A good rule of thumb when thinking about sharenting: What you think is cute right now could be horrifying for your child. Not sure? “Ask them,” Swanson says simply. “Do they want you to post that photo from Disney or not? Do they like how it represents them? If they’re uncomfortable having you share images or stories about them, respect their decision.”
When Social Media Posts Lead to Identity Theft
A recent report by the UK Children’s Commissioner forecasts that by 2030 sharenting will be the cause of two thirds of all identify fraud, costing victims millions to remedy. It’s easy to see how, considering these stats from the same report:
- On average, by the age of 13, parents have posted 1,300 photos and videos of their child to social media.
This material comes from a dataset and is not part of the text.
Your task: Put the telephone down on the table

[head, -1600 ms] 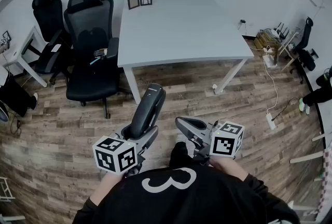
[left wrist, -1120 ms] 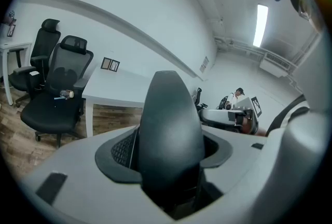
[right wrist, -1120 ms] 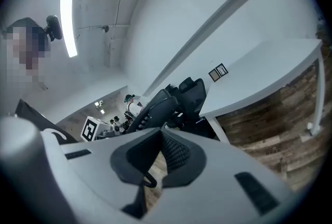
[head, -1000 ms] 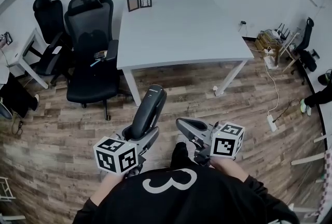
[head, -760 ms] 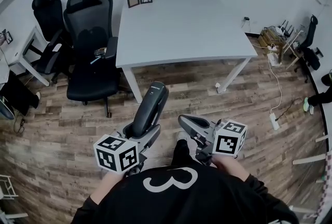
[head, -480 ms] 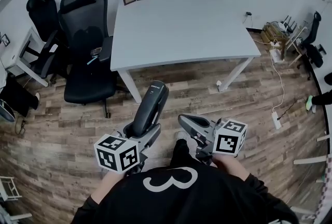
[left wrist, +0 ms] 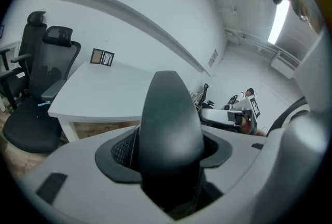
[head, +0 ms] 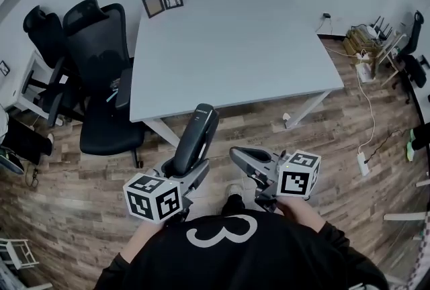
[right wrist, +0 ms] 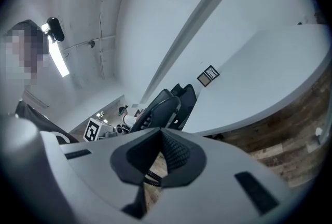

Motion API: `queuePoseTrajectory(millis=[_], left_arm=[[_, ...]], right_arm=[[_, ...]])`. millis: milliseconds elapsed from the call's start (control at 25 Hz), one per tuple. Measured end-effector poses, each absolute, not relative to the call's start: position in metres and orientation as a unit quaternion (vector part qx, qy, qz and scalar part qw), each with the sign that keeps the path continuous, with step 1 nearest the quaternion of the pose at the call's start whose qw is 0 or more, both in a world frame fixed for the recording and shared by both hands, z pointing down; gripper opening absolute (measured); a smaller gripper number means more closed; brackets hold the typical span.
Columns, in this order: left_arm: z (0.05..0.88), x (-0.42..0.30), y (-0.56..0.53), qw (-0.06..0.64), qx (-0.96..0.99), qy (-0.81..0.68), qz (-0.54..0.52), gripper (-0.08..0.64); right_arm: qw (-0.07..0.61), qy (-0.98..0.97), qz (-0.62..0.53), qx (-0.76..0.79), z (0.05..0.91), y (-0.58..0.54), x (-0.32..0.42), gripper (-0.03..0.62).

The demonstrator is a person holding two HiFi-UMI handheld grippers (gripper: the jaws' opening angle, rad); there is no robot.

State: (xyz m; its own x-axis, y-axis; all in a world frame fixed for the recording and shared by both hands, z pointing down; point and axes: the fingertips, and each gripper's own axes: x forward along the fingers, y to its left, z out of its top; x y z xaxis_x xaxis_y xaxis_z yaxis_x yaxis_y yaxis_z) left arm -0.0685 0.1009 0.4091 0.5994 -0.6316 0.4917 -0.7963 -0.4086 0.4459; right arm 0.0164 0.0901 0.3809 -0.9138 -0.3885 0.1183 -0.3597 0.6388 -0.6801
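Note:
A dark grey telephone handset [head: 195, 137] stands upright between the jaws of my left gripper [head: 183, 171], which is shut on its lower half. In the left gripper view the handset [left wrist: 168, 129] fills the middle and hides the pads. It hangs over the wooden floor, just short of the near edge of the white table [head: 228, 40]. My right gripper [head: 240, 156] is beside it on the right, with its jaws together and nothing held. The right gripper view shows the handset [right wrist: 155, 109] to the left, and a coiled cord [right wrist: 151, 177] below the jaws.
Two black office chairs [head: 101, 67] stand at the table's left side. Two small picture frames [head: 161, 0] sit on its far left corner. A white cable and power strip [head: 366, 161] lie on the floor at the right, near more clutter by the wall.
The table has come closer and fills more of the head view; its near edge now lies just ahead of the handset. Both grippers keep their hold and pose.

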Motion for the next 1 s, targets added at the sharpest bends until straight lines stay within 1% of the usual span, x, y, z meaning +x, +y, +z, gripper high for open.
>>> queuePoseTrajectory(millis=[240,360,840,1000], left_arm=[[0.399,-0.029,0.030,0.332,0.835,-0.423,0.122,0.290],[0.398,-0.020,0.018,0.329,0.837,-0.421,0.116,0.290],[0.400,-0.011,-0.021,0.319,0.845,-0.415,0.109,0.290],[0.394,-0.014,-0.057,0.323,0.847,-0.411,0.101,0.290]], right_arm=[[0.025,0.903,-0.368,-0.219,0.371,0.019,0.056,0.008],[0.021,0.906,-0.361,-0.220,0.371,0.007,0.066,0.009],[0.032,0.903,-0.360,-0.233,0.373,-0.025,0.079,0.008],[0.032,0.900,-0.363,-0.241,0.367,-0.058,0.079,0.008]])
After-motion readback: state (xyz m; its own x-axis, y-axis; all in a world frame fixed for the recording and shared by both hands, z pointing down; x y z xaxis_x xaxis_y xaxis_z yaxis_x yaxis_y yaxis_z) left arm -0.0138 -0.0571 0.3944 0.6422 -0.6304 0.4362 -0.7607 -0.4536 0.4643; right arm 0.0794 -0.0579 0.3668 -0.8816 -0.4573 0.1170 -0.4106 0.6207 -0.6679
- On average, children post to social media 26 times per day – a total of nearly 70,000 posts by age 18.
While many consider Facebook harmless, they often overlook another fact stated in the report — Facebook users barely know one in five of their “Facebook friends.” This leaves the door open for veritable strangers to use your child’s information for the purpose of identity theft.
Swanson recommends, “Think carefully about who’s in the group with whom you’re sharing, and keep in mind every single image and text you share can appear anywhere online.”
What Parents Can Do to Protect Their Children
There are myriad steps that can be taken when sharing about your children online. “Use privacy settings and filters and take off geolocation,” Swanson advises.
For new parents who don’t want to create a public digital footprint for their baby, Steinberg suggests signing up for invitation-only photo sharing platforms, or shared drives such as iCloud or Dropbox.
Finally, go over social media accounts tuning in to photos or information that could either put your child at risk, or cause them future embarrassment.
Consider the process of protecting your children online as a teaching opportunity for both of you. “Their online footprint develops from the beginning of their life,” Swanson says. “Their growing share of responsibility around it should be cultivated and respected.”